Paul Arcia is admitted to practice in the Bankruptcy Court in the Southern District and in the Middle District.

Paul Arcia brings his business and bankruptcy experience to assist Homeowners Association in the Bankruptcy Courts.  The Bankruptcy representation extends to the Association as either a Creditor or a Debtor in Possession.

Representation as Creditors

Associations require bankruptcy court representation as Creditors. Many unit owners file bankruptcy (usually Chapter 13) to avoid paying their past due assessments to the Association. It is essential that the Association have competent and experienced bankruptcy counsel file “timely” proof of claims. Failure to timely file the proof of claim may result in the Association losing its rights to collect the past due assessments and large delays in the collection of post-bankruptcy assessments.

Representation as Debtor

Some Associations may have accumulated large debts due to a variety of reasons, or have large Court Judgments entered against them, or may have excessive litigation or high litigation exposure; in some cases a Chapter 11 Bankruptcy may be the practical solution.
The Law Firm has represented several Condominium Associations who have successfully reorganized under Chapter 11.

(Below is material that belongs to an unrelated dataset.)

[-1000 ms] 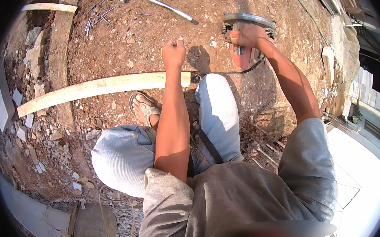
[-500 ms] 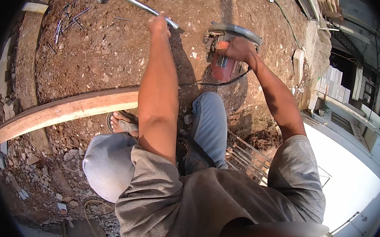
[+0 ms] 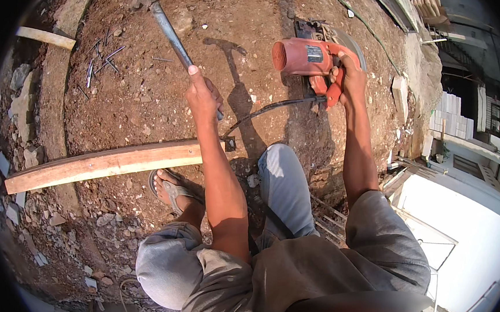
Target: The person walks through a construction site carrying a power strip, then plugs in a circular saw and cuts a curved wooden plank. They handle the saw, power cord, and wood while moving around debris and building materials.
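My left hand (image 3: pixel 203 96) is closed around the grey metal handle of a hammer (image 3: pixel 167 28), whose head lies near the top edge on the red earth. My right hand (image 3: pixel 347 74) grips the handle of an orange circular saw (image 3: pixel 307 56) resting on the ground; its black cord (image 3: pixel 264 110) trails back toward me. A long pale wooden plank (image 3: pixel 105 165) lies across the ground in front of my sandalled left foot (image 3: pixel 171 190). My knees in grey trousers are bent below.
Several loose nails (image 3: pixel 97 62) lie scattered on the earth at upper left. Stones and rubble (image 3: pixel 28 131) line the left side with another short plank (image 3: pixel 44 37). A drop-off with white wall (image 3: pixel 476 239) and stacked bricks (image 3: pixel 450 113) lies to the right.
My left hand left the plank's end, reached forward and took hold of the hammer handle. My right hand has stayed on the saw. The view has shifted closer over the ground.
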A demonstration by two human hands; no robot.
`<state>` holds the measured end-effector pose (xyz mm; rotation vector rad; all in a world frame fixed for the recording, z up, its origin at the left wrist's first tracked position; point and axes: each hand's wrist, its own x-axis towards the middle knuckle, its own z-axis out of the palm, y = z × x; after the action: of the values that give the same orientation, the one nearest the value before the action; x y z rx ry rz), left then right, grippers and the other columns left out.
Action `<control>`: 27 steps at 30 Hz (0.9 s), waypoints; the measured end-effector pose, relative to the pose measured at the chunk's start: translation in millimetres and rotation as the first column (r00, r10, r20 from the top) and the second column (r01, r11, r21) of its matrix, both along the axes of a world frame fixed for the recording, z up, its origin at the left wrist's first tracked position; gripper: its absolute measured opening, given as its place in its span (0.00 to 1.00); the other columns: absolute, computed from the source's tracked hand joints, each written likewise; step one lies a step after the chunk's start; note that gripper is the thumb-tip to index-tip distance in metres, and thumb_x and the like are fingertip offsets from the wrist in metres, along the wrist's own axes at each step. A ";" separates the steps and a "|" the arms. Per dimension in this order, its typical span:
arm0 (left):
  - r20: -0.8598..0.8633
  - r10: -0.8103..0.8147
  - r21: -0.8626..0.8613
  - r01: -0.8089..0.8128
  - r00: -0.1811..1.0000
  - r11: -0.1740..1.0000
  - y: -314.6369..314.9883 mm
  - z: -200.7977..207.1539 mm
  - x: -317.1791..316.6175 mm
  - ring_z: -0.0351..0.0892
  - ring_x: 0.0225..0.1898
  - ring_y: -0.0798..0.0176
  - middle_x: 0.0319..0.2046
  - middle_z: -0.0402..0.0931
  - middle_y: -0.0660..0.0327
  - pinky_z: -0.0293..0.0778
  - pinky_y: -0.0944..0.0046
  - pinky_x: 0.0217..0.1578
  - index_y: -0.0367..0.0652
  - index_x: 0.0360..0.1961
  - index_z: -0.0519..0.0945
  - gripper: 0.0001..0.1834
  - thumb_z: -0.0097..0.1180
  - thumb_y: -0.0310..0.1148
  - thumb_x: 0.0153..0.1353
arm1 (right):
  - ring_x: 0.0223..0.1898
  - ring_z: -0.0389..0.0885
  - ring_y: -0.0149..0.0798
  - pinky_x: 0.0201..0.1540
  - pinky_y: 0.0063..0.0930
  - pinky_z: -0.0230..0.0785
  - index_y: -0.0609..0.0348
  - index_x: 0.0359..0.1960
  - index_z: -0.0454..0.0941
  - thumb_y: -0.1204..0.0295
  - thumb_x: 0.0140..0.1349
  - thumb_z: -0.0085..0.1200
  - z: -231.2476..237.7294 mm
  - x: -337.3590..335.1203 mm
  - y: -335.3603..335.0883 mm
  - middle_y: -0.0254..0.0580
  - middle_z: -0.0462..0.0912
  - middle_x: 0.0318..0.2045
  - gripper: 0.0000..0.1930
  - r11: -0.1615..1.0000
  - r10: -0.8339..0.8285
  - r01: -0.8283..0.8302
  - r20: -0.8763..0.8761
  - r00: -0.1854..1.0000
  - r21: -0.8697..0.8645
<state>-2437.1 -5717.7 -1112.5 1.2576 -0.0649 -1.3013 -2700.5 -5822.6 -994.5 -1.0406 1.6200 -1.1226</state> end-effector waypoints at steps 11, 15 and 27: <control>-0.645 -0.347 -0.302 0.189 0.681 0.934 119.8 71.9 -47.4 0.49 0.05 0.73 0.08 0.52 0.71 0.50 0.70 0.05 0.48 0.17 0.62 0.33 0.37 0.65 0.66 | 0.16 0.73 0.28 0.19 0.23 0.64 0.63 0.34 0.81 0.61 0.56 0.62 -5.8 10.8 40.0 0.36 0.76 0.17 0.15 0.995 -0.099 0.099 0.103 0.990 0.003; -0.788 -0.524 -0.564 -0.036 0.324 0.825 184.9 72.8 -35.5 0.50 0.07 0.72 0.09 0.53 0.69 0.52 0.67 0.07 0.47 0.20 0.62 0.33 0.29 0.65 0.67 | 0.16 0.72 0.29 0.19 0.24 0.63 0.64 0.30 0.81 0.60 0.55 0.62 -12.1 12.6 75.3 0.37 0.76 0.17 0.16 0.997 -0.039 0.057 0.294 0.955 -0.050; -0.775 -0.486 -0.452 0.185 0.404 0.873 193.2 68.9 -64.3 0.50 0.07 0.73 0.09 0.53 0.70 0.51 0.69 0.06 0.46 0.20 0.62 0.34 0.29 0.66 0.67 | 0.17 0.75 0.32 0.24 0.30 0.68 0.70 0.20 0.79 0.56 0.53 0.62 -16.7 13.7 103.5 0.43 0.77 0.15 0.23 0.999 -0.010 0.014 -0.120 0.993 0.032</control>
<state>-2501.4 -5524.5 -1043.6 0.1621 0.2284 -2.0997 -2686.8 -5719.1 -1011.2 -1.0969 1.7354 -1.0549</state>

Associations with large debts can reorganize through Chapter 11 and pay these obligations over a five (5) year period or longer.  Under certain circumstances, it is possible that the Association may obtain a reduction of its debts through negotiations with creditors.  In a recent Chapter 11 case, the firm represented an Association in which a creditor did not timely file its proof of claim and the Association was able to avoid paying a claim of  $ 120,000.00.  In another Chapter 11 Case, Paul negotiated $ 500,000.00 of debt with creditors and was able to obtain a plan in which the Association paid seventy (70) cents on the Dollar and payable over five years.

Bankruptcy is a good tool for Association’s who have high exposure due to active litigation and/or have judgments entered against them.  An Association which is plagued with active litigation is not only exposed to a Judgment in the event the Association, it is also subject to draining legal bills.  On the filing of a Bankruptcy Petition, the “automatic stay’ goes into effect.  The automatic stay acts as an injunction which halts all actions by creditors including lawsuits in which the Association is involved with.  In one recent case, the Law Firm represented an Association with over five active state court litigation cases in which the Association had spent a $ 1,000,000.00 in legal fees over a two year period defending these actions.  There appeared to be no resolution to the Association’s state court litigation cases and the Association faced large financial exposure if it lost the litigation. Paul took over the cases and filed Chapter 11 on behalf of the Association.  In Chapter 11 all five cases were consolidated  into the Bankruptcy Court and were resolved in an expedited basis.  Most of the cases resulted in no payment to the Creditors and the case with the largest exposure was settled for ten cents on the dollar payable over seven years.